I vasi, in particolare, rappresentano un oggetto versatile ed efficacissimo per trasformare con pochi tocchi lo stile di un angolo, di un piccolo spazio o di un’intera stanza. Spesso sottovalutati, alcune volte messi da parte dalle mode e dalle tendenze, quest’anno i vasi da arredamento riscoprono invece tutte le loro potenzialità, ritrovando un ruolo importante nella decorazione degli ambienti domestici. Ecco quindi che il vaso fa il suo ritorno sulle mensole, sui tavoli e sui tavolini o – quando di grandi dimensioni – direttamente appoggiato sul pavimento: in commercio esistono ormai talmente tanti stili e modelli che sarà impossibile non trovare l’oggetto che saprà inserirsi alla perfezione nell’ambiente da arredare.

Tradizionalmente legato alla sua funzione primaria – cioè quella di contenitore dedicato, in prevalenza, a ospitare fiori e piante – il vaso decorativo svolge oggi una funzione più che altro estetica.

Nella scelta dei vasi d’arredo, però, non sarà solo l’aspetto a dover guidare: materiali, dimensioni e stabilità potranno influire. In primo luogo si dovrà svolgere una breve ma accurata analisi del contesto in cui il vaso andrà inserito.
Spazio a disposizione, base d’appoggio e aspetto degli altri complementi d’arredo presenti nella stanza, infatti, saranno decisivi.

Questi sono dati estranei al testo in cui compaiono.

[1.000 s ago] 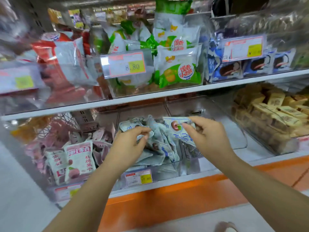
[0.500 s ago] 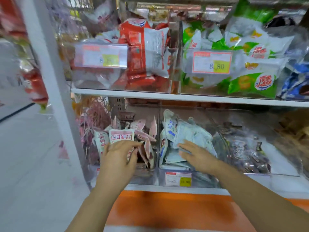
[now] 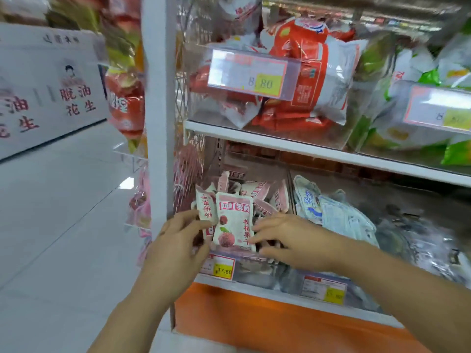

In linea di massima si possono individuare ispirazioni più moderne e contemporanee – che giocano su forme e decorazioni geometriche, spesso in contrasto tra loro – in contrapposizione a vasi dall’aspetto classico, di solito modellati su materiali che richiamano la tradizione, come la terracotta.

La scelta potrà ricadere sugli uni o sugli altri sulla base del proprio gusto personale e delle specifiche esigenze dell’ambiente da arredare. Una casa in stile urbano, per esempio, sarà la più adatta a ospitare vasi dalle ispirazioni minimali.
I design essenziali, quasi asciutti, di questo genere di pezzi si presta molto bene alla sovrapposizione di volumi: in questo caso, infatti, i vasi potranno essere collocati in composizioni numerose che consentiranno di giocare con accostamenti di varie dimensioni.
E se la casa, invece, si trova avvolta nella cornice naturale della campagna o del mare?
Via libera, in questo caso, a materiali lavorati artigianalmente – come la terracotta o l’alluminio smaltato – che strizzeranno l’occhio a un gusto più vintage, accogliente e confortevole.

Le ultime tendenze in fatto di vasi d’arredo ripropongono, infine, il sempre apprezzato trend del riciclo e dei materiali riutilizzati o di finto recupero. Tracce di queste suggestioni si ritrovano, per esempio, nello stile shabby chic, in cui i più comuni recipienti dimenticano le proprie umili origini per diventare protagonisti nella decorazione della casa. Ecco quindi che anche i normali vasi per le conserve o i bicchieri scompagnati possono trasformarsi in veri e propri vasi d’arredo, destinati a occupare il posto d’onore sul mobile dell’ingresso o sul tavolo del soggiorno.

La chiave di un allestimento ben riuscito?

Quello di collocarli in grande numero in più punti della stanza, alternandoli ad altri complementi d’arredo nello stesso stile: cornici di legno naturale o oggetti di uso comune nobilitati fungeranno da accostamento perfetto.